Tax math. Federal tax uses 2025 IRS brackets and the $15,000 single standard deduction. FICA is Social Security 6.2% up to the $176,100 wage base + Medicare 1.45% (+ 0.9% Additional Medicare above $200,000). State tax uses Nevada's 2026 brackets from the state DoR (mirrored via Tax Foundation where the DoR's publication is paywalled or split). Local income taxes (e.g. NYC, Portland-OR supplemental, OH municipal) are NOT included — check your municipal authority for specifics.
Cost of living. The 103index is the composite used by CalcFi's /data/cities.ts, which merges Census ACS, BLS CPI shelter, Zillow ZORI, and commercial COL estimators. The COL-adjusted salary on this page assumes the statewide RPP = 97.9(BEA) approximates the state's purchasing power; cities are then scaled relative to that.
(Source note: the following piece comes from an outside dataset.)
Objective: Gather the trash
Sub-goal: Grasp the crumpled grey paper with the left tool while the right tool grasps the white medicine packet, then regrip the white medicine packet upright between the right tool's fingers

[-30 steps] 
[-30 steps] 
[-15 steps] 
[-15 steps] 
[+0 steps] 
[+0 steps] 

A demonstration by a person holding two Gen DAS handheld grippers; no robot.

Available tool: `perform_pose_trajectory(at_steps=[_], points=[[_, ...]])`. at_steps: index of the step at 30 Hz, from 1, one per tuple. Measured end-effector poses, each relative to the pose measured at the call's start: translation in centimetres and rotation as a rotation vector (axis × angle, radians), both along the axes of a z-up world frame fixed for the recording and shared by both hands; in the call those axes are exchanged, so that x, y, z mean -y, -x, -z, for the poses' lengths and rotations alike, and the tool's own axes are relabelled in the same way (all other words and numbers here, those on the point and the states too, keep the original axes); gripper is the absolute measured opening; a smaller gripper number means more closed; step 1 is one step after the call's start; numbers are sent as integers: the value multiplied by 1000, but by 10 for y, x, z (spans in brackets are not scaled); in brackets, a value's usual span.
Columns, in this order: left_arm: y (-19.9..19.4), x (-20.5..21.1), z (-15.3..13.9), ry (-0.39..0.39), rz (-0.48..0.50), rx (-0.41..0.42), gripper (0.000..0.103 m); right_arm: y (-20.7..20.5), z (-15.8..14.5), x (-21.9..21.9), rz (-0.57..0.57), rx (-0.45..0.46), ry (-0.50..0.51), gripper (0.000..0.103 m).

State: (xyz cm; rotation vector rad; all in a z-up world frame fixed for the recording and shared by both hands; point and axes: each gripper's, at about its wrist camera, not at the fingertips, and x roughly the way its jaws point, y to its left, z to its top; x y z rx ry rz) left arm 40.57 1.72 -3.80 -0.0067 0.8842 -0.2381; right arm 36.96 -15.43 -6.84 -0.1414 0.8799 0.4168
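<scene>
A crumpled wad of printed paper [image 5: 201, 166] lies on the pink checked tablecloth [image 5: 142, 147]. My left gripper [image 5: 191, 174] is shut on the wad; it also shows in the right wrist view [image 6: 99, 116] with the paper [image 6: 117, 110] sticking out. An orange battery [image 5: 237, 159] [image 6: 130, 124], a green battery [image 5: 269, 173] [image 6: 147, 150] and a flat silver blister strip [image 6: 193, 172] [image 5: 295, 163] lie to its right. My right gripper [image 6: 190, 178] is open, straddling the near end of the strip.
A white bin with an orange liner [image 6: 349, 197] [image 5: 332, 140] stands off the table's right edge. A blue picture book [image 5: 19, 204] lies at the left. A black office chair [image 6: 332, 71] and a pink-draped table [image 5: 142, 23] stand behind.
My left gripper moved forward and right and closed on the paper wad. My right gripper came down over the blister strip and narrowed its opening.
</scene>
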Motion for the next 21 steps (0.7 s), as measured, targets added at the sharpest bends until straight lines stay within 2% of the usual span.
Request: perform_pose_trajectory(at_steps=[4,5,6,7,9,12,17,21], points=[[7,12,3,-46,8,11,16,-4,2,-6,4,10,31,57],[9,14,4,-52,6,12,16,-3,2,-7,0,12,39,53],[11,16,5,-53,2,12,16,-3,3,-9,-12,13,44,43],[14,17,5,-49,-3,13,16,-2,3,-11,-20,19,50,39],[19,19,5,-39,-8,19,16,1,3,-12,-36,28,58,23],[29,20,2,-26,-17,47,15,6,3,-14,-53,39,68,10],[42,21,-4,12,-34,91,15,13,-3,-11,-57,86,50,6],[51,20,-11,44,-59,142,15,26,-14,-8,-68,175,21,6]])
Refresh cadence. BLS OEWS releases annually (typically March); BEA RPP releases annually in December; IRS brackets adjust in October; Zillow ZHVI/ZORI updates monthly; HUD FMR publishes annually in August for the upcoming fiscal year. The dateModified shown above auto-bumps to the most recent retrievedAt on any sourced value the page consumes.
Known limits. Metro-level OEWS coverage is partial — only ~50 large MSAs have separately published occupation wages; the rest inherit state-level estimates scaled by COL. Rent and home data may trail the real-time market by 1–3 months (Zillow) or 8–12 months (ACS). Rankings are capped to the city set in our dataset (283 metros), not every incorporated US city.
Sources
Every number on this page cites a primary public dataset. Last reviewed (auto-bumped on the next ISR refresh after an ETL run).
- BLS Occupational Employment and Wage Statistics (OEWS) — state-level occupational wages — www.bls.gov/oes. Retrieved 2026-06-15.
- BLS Employment Projections — 2024–34 occupational growth rates — www.bls.gov/emp. Retrieved 2026-06-15.
- BLS Local Area Unemployment Statistics — metro-level unemployment rate — www.bls.gov/lau. Retrieved 2026-06-15.
- Bureau of Economic Analysis — Regional Price Parities (state + metro) — www.bea.gov/data/prices-inflation/regional-price-parities-state-and-metro-area. Retrieved 2026-06-15.
- Zillow Research — ZHVI (home value index) + ZORI (observed rent index) — www.zillow.com/research/data. Retrieved 2026-06-15.
- HUD Fair Market Rents — 50th-percentile 2-bedroom FY — www.huduser.gov/portal/datasets/fmr.html. Retrieved 2026-06-15.
- U.S. Census Bureau — American Community Survey (ACS) 5-year estimates, metro level — www.census.gov/programs-surveys/acs. Retrieved 2026-06-15.
- Internal Revenue Service — Federal individual income tax brackets and standard deductions — www.irs.gov/forms-pubs/about-publication-17. Retrieved 2026-06-15.
- Social Security Administration — OASDI / Medicare contribution and wage-base rules — www.ssa.gov. Retrieved 2026-06-15.
- Nevada Department of Revenue — 2026 individual income tax brackets (accessed via Tax Foundation mirror) — taxfoundation.org/data/all/state/state-income-tax-rates. Retrieved 2026-06-15.